The opinion of the court w'as delivered by
Mr. Justice McIver.The fundamental question in the case, as it seems to me, is, what estate did the trustee take under the will of Mrs. Harris ? If he took an estate in fee, then there can be no intestacy, for the testatrix devises her whole estate to the trustee and there was no room for any intestacy. If, however, the trustee took an estate only for the life of Mrs. Blount, then, as the ulterior limitations after the death of the life tenant have failed by reason of her dying without issue, and without executing the power of appointment, there is a case of intestacy, and the estate, subject to the life interest of Mrs. Blount, descended immediately upon the death of the testatrix to her heirs, and as Mrs. Blount was then her sole heir, became vested in her, *22and the personal property passed under her will, while the real estate goes to her heirs; her will being sufficient to pass personal property, but insufficient to pass real estate.

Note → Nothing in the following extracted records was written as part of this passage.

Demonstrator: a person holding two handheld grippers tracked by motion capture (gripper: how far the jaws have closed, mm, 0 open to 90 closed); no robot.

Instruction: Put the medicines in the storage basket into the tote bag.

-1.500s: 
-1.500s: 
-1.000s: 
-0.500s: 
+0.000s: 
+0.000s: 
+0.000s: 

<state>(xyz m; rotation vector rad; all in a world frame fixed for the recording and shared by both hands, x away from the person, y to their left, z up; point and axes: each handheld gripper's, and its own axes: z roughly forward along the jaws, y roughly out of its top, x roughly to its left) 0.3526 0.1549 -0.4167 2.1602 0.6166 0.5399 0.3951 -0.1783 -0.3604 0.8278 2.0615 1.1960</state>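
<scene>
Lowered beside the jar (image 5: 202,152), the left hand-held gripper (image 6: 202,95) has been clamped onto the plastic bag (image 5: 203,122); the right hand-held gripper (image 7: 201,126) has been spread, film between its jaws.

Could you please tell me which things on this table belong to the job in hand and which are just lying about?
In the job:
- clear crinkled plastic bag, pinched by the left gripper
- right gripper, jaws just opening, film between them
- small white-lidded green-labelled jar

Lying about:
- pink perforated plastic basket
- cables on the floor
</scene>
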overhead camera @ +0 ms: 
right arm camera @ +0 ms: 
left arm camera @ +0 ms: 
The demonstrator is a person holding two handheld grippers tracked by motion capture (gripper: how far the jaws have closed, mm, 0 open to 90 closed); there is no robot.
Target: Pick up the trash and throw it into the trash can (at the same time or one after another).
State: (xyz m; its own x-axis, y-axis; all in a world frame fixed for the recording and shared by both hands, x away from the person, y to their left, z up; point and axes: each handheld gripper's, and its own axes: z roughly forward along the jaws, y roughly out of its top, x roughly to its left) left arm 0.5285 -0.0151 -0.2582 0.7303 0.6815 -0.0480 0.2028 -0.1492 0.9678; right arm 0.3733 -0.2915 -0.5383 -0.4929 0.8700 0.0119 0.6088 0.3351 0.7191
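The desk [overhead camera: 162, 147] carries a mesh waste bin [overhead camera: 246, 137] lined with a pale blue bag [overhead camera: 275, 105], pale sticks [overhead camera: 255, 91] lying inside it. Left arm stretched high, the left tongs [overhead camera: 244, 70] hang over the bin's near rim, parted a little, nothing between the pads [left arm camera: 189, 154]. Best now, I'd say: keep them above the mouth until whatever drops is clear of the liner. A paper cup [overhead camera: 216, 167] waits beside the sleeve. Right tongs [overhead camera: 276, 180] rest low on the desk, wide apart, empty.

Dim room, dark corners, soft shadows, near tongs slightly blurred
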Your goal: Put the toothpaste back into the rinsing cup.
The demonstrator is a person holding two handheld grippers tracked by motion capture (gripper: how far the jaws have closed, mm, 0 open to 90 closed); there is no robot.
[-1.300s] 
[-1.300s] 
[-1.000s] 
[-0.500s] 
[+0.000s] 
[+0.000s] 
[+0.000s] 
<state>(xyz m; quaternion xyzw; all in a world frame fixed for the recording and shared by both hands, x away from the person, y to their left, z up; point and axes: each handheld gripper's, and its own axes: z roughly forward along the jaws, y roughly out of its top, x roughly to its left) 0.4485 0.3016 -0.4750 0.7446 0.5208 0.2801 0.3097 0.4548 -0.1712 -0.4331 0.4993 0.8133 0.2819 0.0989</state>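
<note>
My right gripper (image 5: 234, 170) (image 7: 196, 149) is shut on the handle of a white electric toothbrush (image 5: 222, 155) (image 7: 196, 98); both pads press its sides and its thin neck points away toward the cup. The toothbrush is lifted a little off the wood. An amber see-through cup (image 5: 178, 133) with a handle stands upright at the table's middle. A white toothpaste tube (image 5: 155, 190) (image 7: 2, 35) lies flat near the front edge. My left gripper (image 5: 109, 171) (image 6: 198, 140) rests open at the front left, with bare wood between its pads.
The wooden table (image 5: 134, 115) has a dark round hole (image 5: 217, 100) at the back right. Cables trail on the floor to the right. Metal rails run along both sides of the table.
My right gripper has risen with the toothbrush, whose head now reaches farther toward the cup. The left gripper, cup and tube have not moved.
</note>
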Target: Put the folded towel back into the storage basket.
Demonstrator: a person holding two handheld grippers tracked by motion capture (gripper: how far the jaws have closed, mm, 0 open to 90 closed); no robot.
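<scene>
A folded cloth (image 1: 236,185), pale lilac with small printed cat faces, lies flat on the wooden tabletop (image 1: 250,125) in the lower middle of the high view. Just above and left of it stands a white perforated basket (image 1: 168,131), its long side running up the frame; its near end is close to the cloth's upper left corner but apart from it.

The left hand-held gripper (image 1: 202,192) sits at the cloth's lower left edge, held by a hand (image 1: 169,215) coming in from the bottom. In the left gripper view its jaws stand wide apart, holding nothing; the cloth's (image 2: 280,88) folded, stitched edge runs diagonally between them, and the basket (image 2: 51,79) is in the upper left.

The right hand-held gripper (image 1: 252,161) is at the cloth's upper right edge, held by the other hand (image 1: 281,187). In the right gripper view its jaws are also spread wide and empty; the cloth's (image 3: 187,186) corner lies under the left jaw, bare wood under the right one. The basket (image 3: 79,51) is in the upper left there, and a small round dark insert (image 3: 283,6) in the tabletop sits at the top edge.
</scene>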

I think that under a proper construction of the will of Mrs. Harris the trustee took a fee. There can be no doubt that the testatrix intended to dispose of her entire estate, and did not intend to die intestate as to any portion thereof. This appears from the terms she has used, for she gives to the trustee uall the estate, real and personal, of which I may die seized, possessed, and entitled to.” That this language imports an intention to dispose of the fee, is shown by the case of Qanedy v. Jones, 19 S. C., 300, 301, and the authorities there cited. Next, it will be observed that she uses technical terms which are apt and appropriate to convey a fee — “to my nephew, Julius H. Walker, and Ms heirs.” And finally, we observe that there is no residuary clause in the will, disclosing even an apprehension that she had left any portion of her estate undisposed of. We have, then, a case in which the testatrix has, in express terms, declared her purpose to dispose of her entire estate, which, the authorities above cited show, means not merely the entire corpus of the property, but the whole of her interest therein, which is conceded to have been a fee; and we find her using the most apt and appropriate technical words to convey such an interest — to the trustee “and Ms heirs” — and therefore I cannot doubt that she intended to confer a fee upon the trustee, and that she executed that intention in the most approved form of law.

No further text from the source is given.